94 Comments. 481 Reactions. 28 Shares.

He scrolled through, feeling lighter than he had all day.

@DiwataAko: GRABE HINDI KO NA KAYA SAGISAG!!! (OMG I CAN'T TAKE IT SAGISAG!!!)

@LakamDeSerye: Tama ka. He deserves happiness too. Naiiyak ako. (You're right. He deserves happiness too. I'm crying.)

@Suyo_for_Alon: THIS. Liwayway please read this!

@TradisyonFirst: Hard disagree. Lakam's restraint is his STRENGTH. Not everything is about feelings. #TeamDuty

The debate was already spinning out into sub-threads. This was his real boardroom. The place where what he said mattered for what it was, not who said it.

He was reading through the arguments, grinning despite himself, when a notification made him stop scrolling.

Not a comment. A reply. From a verified account with a small blue badge next to the name.

Liwayway (Author) replied:

"Patience, SagisagNgLahi. Some warriors need to learn they're allowed to be human first. 💙"

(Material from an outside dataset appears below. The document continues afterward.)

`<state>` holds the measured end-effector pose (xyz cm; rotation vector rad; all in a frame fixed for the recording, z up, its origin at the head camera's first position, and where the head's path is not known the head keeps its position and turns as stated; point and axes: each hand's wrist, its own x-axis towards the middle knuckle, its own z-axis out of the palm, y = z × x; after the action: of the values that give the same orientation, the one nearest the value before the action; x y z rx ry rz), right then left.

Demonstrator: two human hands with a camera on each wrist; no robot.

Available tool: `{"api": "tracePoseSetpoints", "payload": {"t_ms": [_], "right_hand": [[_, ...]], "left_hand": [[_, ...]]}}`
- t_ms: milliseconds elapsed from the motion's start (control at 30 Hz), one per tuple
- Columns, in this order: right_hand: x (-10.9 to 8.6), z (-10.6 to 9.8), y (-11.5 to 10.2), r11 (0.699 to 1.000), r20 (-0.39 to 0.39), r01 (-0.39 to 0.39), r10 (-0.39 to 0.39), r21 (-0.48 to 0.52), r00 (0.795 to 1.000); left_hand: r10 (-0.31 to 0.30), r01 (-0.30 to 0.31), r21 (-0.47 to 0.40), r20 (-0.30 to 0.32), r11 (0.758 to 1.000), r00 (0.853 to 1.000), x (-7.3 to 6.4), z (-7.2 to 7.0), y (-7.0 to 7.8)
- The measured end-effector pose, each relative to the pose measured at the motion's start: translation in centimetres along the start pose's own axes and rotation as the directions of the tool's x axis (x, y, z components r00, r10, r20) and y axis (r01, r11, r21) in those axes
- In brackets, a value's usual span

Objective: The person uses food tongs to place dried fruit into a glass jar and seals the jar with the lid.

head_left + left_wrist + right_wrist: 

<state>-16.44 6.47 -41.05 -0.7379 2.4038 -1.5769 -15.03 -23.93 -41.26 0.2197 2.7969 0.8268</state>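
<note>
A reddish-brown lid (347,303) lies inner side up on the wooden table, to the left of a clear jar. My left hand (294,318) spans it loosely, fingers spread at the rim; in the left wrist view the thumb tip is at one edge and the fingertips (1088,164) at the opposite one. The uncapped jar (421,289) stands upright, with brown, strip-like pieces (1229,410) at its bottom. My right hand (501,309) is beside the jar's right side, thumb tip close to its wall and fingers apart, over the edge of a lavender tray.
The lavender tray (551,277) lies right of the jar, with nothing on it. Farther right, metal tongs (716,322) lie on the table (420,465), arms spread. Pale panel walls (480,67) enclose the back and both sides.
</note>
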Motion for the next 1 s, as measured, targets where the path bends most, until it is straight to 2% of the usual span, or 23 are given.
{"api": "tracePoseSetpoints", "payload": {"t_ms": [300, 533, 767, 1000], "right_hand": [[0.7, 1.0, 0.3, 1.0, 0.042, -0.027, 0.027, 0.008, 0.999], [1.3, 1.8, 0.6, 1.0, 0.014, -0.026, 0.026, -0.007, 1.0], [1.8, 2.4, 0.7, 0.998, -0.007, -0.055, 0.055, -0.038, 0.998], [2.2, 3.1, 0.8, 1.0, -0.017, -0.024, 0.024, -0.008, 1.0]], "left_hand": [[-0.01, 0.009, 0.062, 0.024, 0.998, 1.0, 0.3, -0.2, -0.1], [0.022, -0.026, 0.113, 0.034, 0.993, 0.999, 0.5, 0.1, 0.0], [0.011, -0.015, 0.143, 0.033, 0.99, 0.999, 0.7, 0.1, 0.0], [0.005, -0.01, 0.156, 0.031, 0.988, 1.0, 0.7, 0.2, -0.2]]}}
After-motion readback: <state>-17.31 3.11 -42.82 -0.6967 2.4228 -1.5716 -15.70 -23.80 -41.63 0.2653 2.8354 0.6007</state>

His thumb hovered over her name.

Liwayway.

The architect of his favorite escape. The person who'd built the world he disappeared into when his own got too small. She'd read his rant. She'd replied.

"Some warriors need to learn they're allowed to be human first."

The words sat in his chest like a stone dropped in still water, ripples spreading out to places he didn't want to examine too closely. It felt less like a comment about Lakam and more like—

He didn't finish the thought.

Downstairs, the dinner gong sounded. Deep and resonant, calling him back. Back to legacy. Back to duty. Back to the life of a warrior who'd forgotten he was allowed to want anything for himself.

He stared at the blue heart emoji for another few seconds.

Then he turned off the tablet and went downstairs.